%%
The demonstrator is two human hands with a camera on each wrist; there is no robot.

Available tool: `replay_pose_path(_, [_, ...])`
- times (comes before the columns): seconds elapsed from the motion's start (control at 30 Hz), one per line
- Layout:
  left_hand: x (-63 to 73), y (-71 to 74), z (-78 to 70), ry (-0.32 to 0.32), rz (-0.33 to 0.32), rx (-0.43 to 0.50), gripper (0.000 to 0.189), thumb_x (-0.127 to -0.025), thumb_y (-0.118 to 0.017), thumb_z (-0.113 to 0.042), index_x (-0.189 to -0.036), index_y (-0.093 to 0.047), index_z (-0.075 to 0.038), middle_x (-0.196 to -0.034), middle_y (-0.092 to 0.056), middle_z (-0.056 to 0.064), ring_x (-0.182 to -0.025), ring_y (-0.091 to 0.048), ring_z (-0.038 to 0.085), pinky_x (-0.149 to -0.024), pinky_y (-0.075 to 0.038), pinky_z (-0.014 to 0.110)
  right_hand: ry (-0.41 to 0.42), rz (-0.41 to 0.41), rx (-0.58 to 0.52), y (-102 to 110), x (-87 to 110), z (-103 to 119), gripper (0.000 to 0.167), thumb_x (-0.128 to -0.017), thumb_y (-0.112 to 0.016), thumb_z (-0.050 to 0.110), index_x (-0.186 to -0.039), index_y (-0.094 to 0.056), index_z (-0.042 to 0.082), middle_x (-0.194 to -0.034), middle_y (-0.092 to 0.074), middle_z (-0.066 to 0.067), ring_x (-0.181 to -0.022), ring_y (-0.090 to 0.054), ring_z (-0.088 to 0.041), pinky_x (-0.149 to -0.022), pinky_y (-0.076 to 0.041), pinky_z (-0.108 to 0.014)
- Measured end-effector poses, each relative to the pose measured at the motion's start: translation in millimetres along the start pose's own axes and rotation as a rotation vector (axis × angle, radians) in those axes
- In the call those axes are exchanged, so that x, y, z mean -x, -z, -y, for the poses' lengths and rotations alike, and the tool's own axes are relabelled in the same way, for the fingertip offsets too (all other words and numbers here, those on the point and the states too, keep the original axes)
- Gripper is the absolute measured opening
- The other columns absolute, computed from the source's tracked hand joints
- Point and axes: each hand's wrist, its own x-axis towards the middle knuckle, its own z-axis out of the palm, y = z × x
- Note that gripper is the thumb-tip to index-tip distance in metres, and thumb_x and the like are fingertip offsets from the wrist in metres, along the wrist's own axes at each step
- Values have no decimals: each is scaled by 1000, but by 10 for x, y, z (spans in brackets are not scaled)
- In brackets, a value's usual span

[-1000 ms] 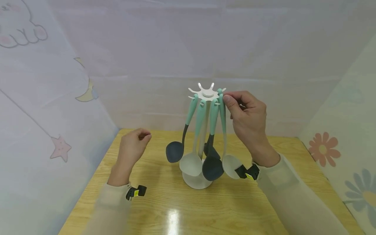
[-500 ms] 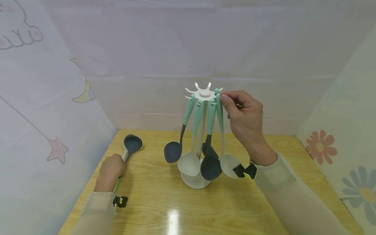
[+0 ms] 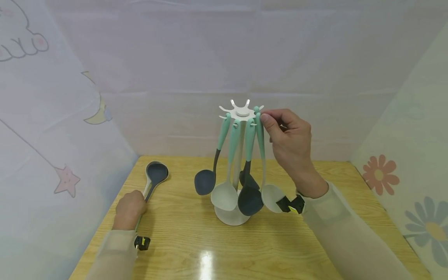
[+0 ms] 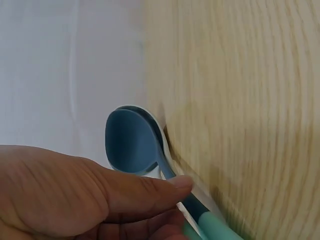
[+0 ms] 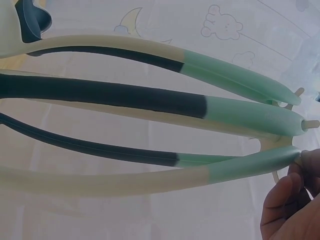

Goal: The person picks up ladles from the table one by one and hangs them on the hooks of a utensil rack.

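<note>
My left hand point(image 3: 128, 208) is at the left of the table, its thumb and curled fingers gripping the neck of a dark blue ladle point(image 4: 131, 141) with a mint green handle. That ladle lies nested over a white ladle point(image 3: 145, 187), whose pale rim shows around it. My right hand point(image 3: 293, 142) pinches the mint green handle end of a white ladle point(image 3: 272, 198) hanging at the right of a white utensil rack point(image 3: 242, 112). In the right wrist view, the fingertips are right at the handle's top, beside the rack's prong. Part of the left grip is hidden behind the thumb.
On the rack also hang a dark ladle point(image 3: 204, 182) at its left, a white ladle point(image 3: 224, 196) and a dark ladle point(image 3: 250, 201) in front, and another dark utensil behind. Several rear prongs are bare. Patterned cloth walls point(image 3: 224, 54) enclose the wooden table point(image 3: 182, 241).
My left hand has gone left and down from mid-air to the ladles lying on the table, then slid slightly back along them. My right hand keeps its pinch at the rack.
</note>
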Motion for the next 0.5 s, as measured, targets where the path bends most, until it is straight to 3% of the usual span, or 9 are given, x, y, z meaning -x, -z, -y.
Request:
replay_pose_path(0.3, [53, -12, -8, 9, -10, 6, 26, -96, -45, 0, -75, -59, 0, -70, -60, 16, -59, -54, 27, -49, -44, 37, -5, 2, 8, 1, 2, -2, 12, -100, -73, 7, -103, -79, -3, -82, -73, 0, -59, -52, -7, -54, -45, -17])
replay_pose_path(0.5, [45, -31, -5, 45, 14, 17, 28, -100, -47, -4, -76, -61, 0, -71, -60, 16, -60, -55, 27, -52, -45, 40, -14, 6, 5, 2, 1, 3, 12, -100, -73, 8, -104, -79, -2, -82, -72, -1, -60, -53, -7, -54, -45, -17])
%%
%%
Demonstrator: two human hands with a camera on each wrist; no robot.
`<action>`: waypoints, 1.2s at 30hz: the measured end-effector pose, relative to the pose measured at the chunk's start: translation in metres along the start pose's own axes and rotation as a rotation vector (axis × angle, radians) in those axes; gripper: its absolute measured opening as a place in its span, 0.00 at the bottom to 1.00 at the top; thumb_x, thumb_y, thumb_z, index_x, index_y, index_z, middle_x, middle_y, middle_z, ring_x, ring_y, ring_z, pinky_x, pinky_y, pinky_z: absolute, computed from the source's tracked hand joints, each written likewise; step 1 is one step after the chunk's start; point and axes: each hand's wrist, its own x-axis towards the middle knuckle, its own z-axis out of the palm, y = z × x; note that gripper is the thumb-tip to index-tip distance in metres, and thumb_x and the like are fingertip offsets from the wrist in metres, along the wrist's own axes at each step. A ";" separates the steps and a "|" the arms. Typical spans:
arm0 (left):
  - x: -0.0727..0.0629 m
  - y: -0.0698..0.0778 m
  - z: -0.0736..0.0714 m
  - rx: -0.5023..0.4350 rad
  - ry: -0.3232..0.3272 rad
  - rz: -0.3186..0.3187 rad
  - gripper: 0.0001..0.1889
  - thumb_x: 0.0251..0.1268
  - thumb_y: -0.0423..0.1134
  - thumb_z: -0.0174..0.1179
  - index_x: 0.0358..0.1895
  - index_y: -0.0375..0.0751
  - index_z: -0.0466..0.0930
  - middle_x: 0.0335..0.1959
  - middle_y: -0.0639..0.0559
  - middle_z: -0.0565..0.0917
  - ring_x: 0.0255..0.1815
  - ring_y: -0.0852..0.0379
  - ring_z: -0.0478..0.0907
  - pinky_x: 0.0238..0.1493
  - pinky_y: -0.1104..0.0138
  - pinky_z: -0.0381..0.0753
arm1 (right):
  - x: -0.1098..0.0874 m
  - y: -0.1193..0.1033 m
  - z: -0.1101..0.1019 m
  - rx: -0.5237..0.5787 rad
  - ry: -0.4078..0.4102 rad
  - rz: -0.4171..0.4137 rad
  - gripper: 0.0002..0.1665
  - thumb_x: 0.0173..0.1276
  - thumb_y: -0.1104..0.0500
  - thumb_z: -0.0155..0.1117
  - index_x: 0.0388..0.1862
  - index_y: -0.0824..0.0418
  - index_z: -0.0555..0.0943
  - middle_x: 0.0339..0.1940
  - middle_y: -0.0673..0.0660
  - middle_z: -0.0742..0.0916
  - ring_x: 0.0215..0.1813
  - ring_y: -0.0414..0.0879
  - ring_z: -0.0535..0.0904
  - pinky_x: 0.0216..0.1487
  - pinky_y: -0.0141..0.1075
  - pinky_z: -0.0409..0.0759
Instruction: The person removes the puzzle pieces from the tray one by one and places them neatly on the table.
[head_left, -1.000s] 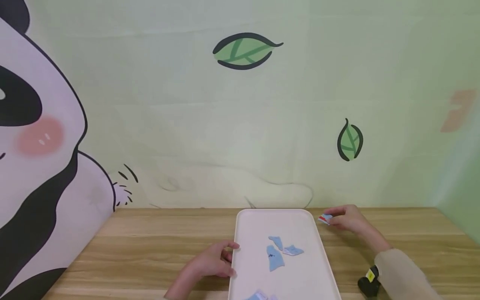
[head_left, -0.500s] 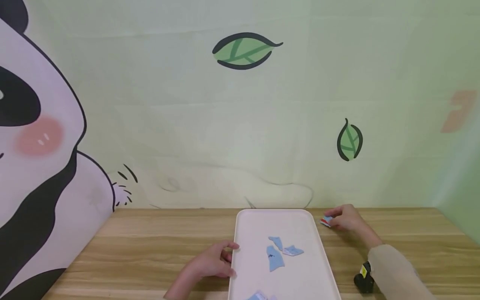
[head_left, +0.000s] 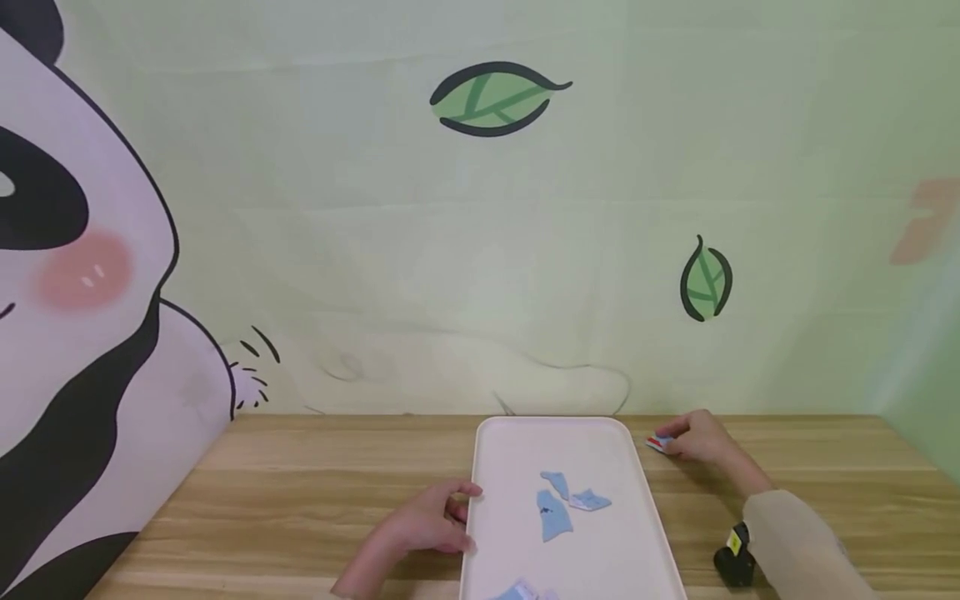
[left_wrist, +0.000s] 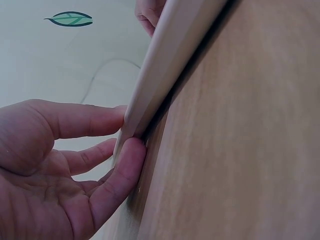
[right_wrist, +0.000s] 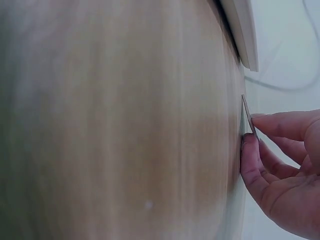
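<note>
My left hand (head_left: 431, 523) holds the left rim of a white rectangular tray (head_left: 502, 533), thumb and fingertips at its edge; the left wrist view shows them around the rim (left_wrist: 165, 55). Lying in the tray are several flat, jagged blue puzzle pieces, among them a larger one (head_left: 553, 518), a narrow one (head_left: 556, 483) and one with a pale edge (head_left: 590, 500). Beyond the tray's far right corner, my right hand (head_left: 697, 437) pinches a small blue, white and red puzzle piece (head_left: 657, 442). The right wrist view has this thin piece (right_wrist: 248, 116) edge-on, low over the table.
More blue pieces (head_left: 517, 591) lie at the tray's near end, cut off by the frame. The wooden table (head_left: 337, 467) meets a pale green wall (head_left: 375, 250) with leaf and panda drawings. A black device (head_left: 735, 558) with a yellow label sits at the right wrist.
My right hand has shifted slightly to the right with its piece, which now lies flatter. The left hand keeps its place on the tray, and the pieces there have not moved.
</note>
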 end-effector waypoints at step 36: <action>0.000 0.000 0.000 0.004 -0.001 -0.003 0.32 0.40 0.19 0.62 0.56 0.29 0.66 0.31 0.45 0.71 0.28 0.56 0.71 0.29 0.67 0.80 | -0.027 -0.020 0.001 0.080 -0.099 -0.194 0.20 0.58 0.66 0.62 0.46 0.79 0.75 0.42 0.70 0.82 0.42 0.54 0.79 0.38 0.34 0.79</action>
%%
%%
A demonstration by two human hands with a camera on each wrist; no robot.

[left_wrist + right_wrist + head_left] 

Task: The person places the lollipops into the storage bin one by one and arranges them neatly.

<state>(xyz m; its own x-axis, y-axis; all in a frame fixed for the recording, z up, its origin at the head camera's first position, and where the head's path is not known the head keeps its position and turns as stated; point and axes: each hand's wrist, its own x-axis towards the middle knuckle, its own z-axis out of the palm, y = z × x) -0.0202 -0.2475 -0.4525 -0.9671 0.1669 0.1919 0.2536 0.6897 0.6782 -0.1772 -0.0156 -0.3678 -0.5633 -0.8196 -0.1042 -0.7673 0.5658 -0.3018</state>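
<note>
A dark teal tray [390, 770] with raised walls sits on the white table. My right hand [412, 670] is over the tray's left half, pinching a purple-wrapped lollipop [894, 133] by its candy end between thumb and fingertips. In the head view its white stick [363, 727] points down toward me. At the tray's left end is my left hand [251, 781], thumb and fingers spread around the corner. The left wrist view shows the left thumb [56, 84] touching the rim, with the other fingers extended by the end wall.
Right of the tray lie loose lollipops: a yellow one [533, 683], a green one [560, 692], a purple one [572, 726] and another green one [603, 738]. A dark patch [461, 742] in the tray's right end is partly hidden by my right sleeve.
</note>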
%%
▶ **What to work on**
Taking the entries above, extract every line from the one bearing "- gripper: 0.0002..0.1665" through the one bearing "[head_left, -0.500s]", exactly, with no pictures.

▶ **Answer section**
  - gripper: 0.0002..0.1665
  - thumb_x: 0.0173..0.1276
  - thumb_y: -0.1104..0.0500
  - thumb_z: -0.0155..0.1117
  - index_x: 0.0388..0.1862
  - index_y: -0.0824..0.0418
  - index_z: -0.0555..0.0943
  - middle_x: 0.0339..0.1940
  - middle_y: -0.0673..0.0660
  - middle_z: -0.0742..0.0916
  - ring_x: 0.0215..0.1813
  - ring_y: -0.0414..0.0879
  - ring_z: -0.0535..0.0904
  - pinky_x: 0.0216..0.1487
  - pinky_y: -0.0141..0.1075
  - pinky_z: -0.0409..0.0759
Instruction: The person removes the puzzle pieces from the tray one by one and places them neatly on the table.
[head_left, -1.000s] 
[head_left, -0.500s] 

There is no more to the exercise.